[<prev] [next>] [<thread-prev] [thread-next>] [day] [month] [year] [list]
Message-ID: <5eeb0e5dcb010_8712abba49be5bc91@john-XPS-13-9370.notmuch>
Date: Wed, 17 Jun 2020 23:49:01 -0700
From: John Fastabend <john.fastabend@...il.com>
To: Andrii Nakryiko <andriin@...com>, bpf@...r.kernel.org,
netdev@...r.kernel.org, ast@...com, daniel@...earbox.net
Cc: andrii.nakryiko@...il.com, kernel-team@...com,
Andrii Nakryiko <andriin@...com>
Subject: RE: [PATCH bpf-next 1/2] bpf: switch most helper return values from
32-bit int to 64-bit long
Andrii Nakryiko wrote:
> Switch most of BPF helper definitions from returning int to long. These
> definitions are coming from comments in BPF UAPI header and are used to
> generate bpf_helper_defs.h (under libbpf) to be later included and used from
> BPF programs.
>
> In actual in-kernel implementation, all the helpers are defined as returning
> u64, but due to some historical reasons, most of them are actually defined as
> returning int in UAPI (usually, to return 0 on success, and negative value on
> error).
Could we change the helpers side to return correct types now? Meaning if the
UAPI claims its an int lets actually return the int.
>
> This actually causes Clang to quite often generate sub-optimal code, because
> compiler believes that return value is 32-bit, and in a lot of cases has to be
> up-converted (usually with a pair of 32-bit bit shifts) to 64-bit values,
> before they can be used further in BPF code.
>
> Besides just "polluting" the code, these 32-bit shifts quite often cause
> problems for cases in which return value matters. This is especially the case
> for the family of bpf_probe_read_str() functions. There are few other similar
> helpers (e.g., bpf_read_branch_records()), in which return value is used by
> BPF program logic to record variable-length data and process it. For such
> cases, BPF program logic carefully manages offsets within some array or map to
> read variable-length data. For such uses, it's crucial for BPF verifier to
> track possible range of register values to prove that all the accesses happen
> within given memory bounds. Those extraneous zero-extending bit shifts,
> inserted by Clang (and quite often interleaved with other code, which makes
> the issues even more challenging and sometimes requires employing extra
> per-variable compiler barriers), throws off verifier logic and makes it mark
> registers as having unknown variable offset. We'll study this pattern a bit
> later below.
With latest verifier zext with alu32 support should be implemented as a
MOV insn.
>
> Another common pattern is to check return of BPF helper for non-zero state to
> detect error conditions and attempt alternative actions in such case. Even in
> this simple and straightforward case, this 32-bit vs BPF's native 64-bit mode
> quite often leads to sub-optimal and unnecessary extra code. We'll look at
> this pattern as well.
>
> Clang's BPF target supports two modes of code generation: ALU32, in which it
> is capable of using lower 32-bit parts of registers, and no-ALU32, in which
> only full 64-bit registers are being used. ALU32 mode somewhat mitigates the
> above described problems, but not in all cases.

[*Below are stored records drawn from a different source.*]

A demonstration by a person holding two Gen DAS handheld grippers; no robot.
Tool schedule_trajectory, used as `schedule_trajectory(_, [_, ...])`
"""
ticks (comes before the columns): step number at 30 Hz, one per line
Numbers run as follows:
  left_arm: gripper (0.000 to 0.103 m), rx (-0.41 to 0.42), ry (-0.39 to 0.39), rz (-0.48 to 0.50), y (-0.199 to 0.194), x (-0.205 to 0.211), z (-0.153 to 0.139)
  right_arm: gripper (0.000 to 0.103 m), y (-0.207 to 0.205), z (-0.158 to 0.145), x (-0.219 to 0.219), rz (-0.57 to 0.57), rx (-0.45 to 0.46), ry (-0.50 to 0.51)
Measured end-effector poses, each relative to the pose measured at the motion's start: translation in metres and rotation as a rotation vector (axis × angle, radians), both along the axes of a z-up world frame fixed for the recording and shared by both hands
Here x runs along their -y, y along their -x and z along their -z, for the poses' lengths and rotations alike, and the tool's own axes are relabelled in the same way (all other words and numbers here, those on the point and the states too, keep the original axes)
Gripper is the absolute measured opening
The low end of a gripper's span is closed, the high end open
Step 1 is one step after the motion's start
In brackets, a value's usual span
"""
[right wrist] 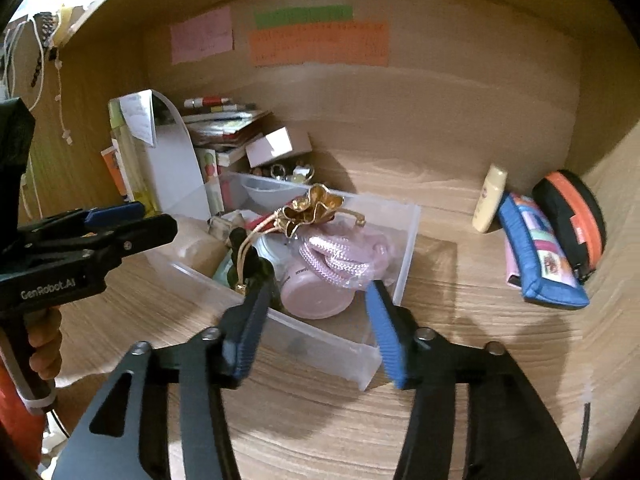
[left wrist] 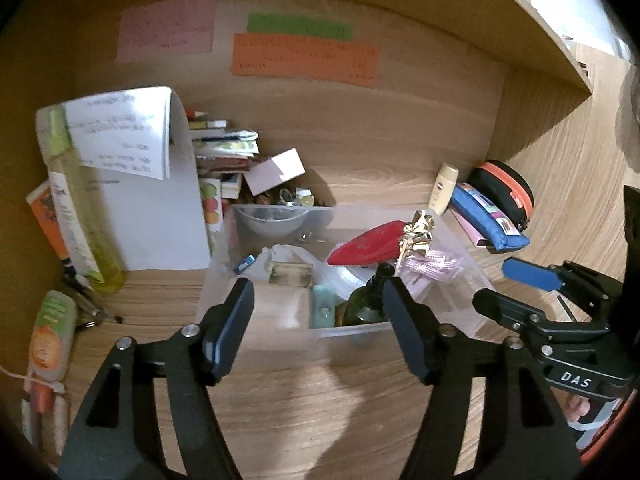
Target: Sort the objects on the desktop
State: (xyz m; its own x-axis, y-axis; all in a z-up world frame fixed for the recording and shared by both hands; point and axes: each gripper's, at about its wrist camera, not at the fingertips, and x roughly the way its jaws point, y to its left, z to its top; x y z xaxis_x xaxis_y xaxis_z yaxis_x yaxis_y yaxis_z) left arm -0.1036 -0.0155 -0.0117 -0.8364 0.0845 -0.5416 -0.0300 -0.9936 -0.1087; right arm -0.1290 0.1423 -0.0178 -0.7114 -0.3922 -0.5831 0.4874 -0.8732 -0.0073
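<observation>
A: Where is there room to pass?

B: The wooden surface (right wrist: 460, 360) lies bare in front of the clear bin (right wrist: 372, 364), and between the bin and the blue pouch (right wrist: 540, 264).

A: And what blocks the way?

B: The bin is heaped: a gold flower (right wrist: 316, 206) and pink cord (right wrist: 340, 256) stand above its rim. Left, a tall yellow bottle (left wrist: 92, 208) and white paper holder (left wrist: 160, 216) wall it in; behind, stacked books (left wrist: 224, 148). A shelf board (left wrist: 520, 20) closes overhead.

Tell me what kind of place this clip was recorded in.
Probably a home or dorm study desk set in a wooden alcove: paper notes stuck on the back panel, a stack of books, and a clear plastic bin of odds and ends.
</observation>
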Motion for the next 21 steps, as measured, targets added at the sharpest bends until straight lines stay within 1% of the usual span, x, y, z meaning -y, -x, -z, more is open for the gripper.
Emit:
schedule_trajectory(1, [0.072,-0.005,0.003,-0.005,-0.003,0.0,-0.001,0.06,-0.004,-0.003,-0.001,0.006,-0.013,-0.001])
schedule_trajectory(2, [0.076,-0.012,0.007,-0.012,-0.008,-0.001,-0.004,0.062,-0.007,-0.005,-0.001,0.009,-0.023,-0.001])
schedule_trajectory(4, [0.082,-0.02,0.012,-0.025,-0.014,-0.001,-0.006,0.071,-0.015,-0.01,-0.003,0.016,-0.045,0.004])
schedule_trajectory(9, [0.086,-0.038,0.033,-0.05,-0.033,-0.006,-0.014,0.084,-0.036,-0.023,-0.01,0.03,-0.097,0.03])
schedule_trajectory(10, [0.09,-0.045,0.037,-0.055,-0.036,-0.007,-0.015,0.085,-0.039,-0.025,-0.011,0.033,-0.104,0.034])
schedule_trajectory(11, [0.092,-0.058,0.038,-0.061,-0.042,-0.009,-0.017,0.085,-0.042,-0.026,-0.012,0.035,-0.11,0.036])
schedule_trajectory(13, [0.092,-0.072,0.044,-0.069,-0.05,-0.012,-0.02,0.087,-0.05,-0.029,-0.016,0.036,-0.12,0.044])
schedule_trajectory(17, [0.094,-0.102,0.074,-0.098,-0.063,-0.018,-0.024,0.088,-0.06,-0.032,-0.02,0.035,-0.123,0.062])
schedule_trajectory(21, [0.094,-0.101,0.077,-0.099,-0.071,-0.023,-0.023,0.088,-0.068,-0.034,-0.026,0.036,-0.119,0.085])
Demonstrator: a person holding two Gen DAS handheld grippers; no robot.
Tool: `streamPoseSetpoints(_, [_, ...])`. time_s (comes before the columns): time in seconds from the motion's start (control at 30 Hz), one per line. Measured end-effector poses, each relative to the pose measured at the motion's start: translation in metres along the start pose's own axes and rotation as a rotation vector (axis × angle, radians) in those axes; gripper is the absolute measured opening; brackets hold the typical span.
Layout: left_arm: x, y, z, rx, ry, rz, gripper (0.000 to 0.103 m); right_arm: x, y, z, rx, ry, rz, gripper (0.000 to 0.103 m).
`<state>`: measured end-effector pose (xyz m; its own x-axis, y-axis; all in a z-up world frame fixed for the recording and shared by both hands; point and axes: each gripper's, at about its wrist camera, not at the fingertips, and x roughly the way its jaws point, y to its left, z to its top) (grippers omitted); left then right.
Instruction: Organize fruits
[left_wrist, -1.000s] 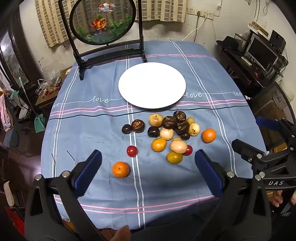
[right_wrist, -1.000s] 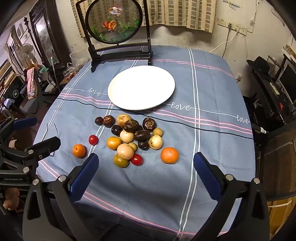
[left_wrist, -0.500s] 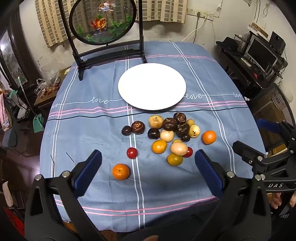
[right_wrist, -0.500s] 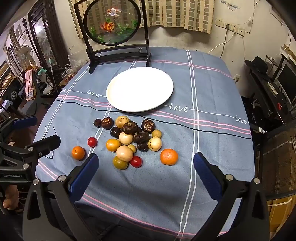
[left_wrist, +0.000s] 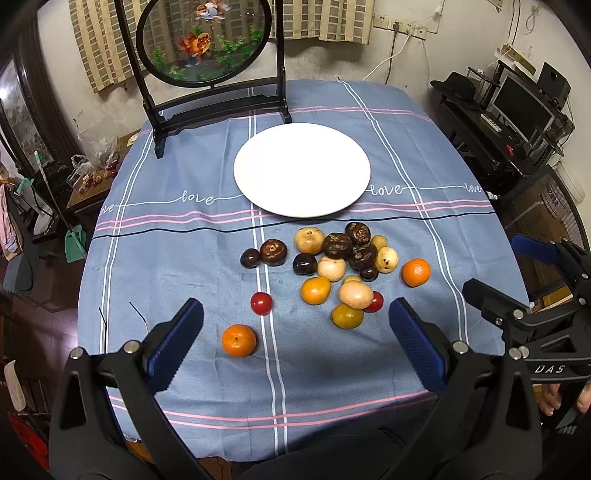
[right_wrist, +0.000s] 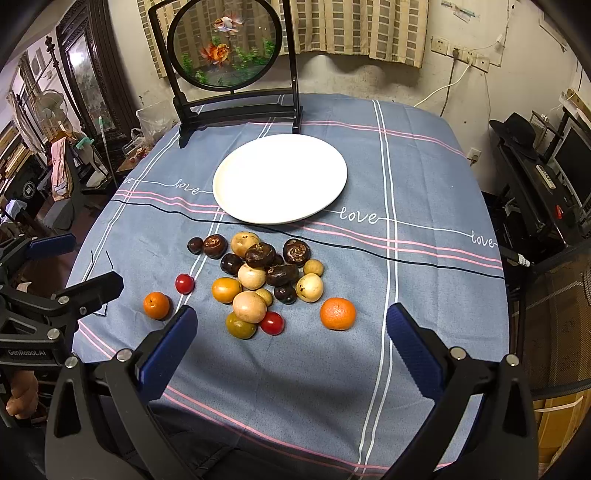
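Holding both grippers spread wide and empty, I see my left gripper (left_wrist: 295, 332) nearest the lone orange (left_wrist: 238, 340) at 10 o'clock, with the white plate (left_wrist: 258, 147) bare beyond the fruit pile (left_wrist: 332, 258) at 12 o'clock.

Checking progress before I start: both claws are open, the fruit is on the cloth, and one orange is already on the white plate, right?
Not quite: the white plate holds nothing, as the right wrist view shows. Both oranges lie on the cloth. Left claw and right claw are open.
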<state>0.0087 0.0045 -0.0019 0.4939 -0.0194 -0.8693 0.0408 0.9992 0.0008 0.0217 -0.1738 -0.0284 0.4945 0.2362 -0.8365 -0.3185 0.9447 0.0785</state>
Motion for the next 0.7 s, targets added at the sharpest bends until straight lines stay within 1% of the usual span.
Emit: streamPoseSetpoints(0.7, [0.0075,0.0003,0.0013,0.000,0.017,-0.007,0.101,0.0025,-0.0020,0.0022,0.004,0.008,-0.005,0.102])
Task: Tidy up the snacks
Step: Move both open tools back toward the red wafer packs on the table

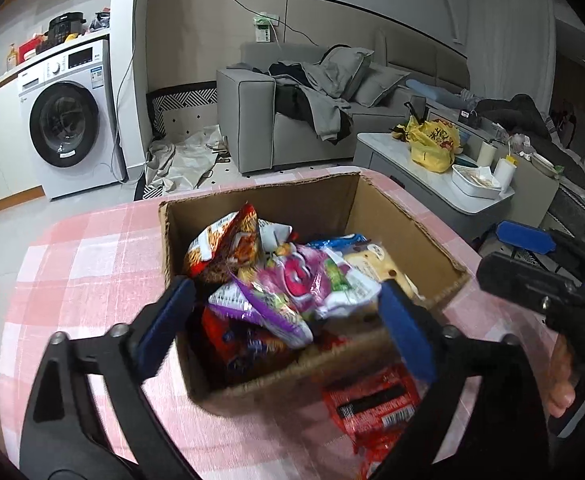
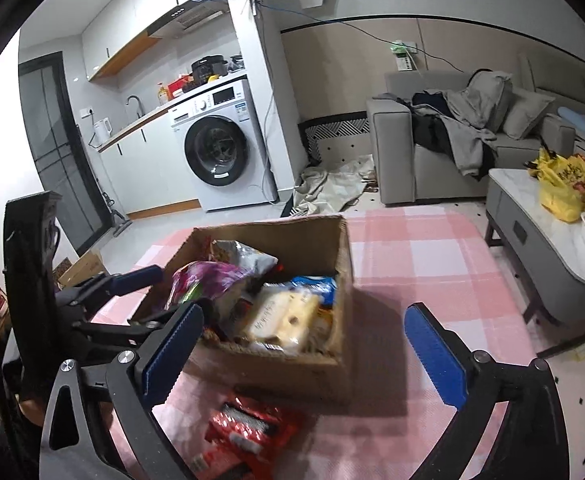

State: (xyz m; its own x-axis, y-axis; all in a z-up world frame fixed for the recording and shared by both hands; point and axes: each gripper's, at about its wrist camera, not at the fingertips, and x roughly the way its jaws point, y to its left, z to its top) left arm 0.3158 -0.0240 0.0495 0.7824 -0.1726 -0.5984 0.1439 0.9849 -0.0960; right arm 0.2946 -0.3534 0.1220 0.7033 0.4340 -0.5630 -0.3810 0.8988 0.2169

A bit curious, do you see users running with no-ALU32 support? I have enabled
it by default now. It seems to generate better code and with latest 32-bit
bounds tracking I haven't hit any issues with verifier.
>
> This patch switches all the cases in which BPF helpers return 0 or negative
> error from returning int to returning long. It is shown below that such change
> in definition leads to equivalent or better code. No-ALU32 mode benefits more,
> but ALU32 mode doesn't degrade or still gets improved code generation.
>
> Another class of cases switched from int to long are bpf_probe_read_str()-like
> helpers, which encode successful case as non-negative values, while still
> returning negative value for errors.
>
> In all of such cases, correctness is preserved due to two's complement
> encoding of negative values and the fact that all helpers return values with
> 32-bit absolute value. Two's complement ensures that for negative values
> higher 32 bits are all ones and when truncated, leave valid negative 32-bit
> value with the same value. Non-negative values have upper 32 bits set to zero
> and similarly preserve value when high 32 bits are truncated. This means that
> just casting to int/u32 is correct and efficient (and in ALU32 mode doesn't
> require any extra shifts).
>
> To minimize the chances of regressions, two code patterns were investigated,
> as mentioned above. For both patterns, BPF assembly was analyzed in
> ALU32/NO-ALU32 compiler modes, both with current 32-bit int return type and
> new 64-bit long return type.
>
> Case 1. Variable-length data reading and concatenation. This is quite
> ubiquitous pattern in tracing/monitoring applications, reading data like
> process's environment variables, file path, etc. In such case, many pieces of
> string-like variable-length data are read into a single big buffer, and at the
> end of the process, only a part of array containing actual data is sent to
> user-space for further processing. This case is tested in test_varlen.c
> selftest (in the next patch). Code flow is roughly as follows:
>
> void *payload = &sample->payload;
> u64 len;
>
> len = bpf_probe_read_kernel_str(payload, MAX_SZ1, &source_data1);
> if (len <= MAX_SZ1) {
> payload += len;
> sample->len1 = len;
> }
> len = bpf_probe_read_kernel_str(payload, MAX_SZ2, &source_data2);
> if (len <= MAX_SZ2) {
> payload += len;
> sample->len2 = len;
> }
> /* and so on */
> sample->total_len = payload - &sample->payload;
> /* send over, e.g., perf buffer */
>
> There could be two variations with slightly different code generated: when len
> is 64-bit integer and when it is 32-bit integer. Both variations were analysed.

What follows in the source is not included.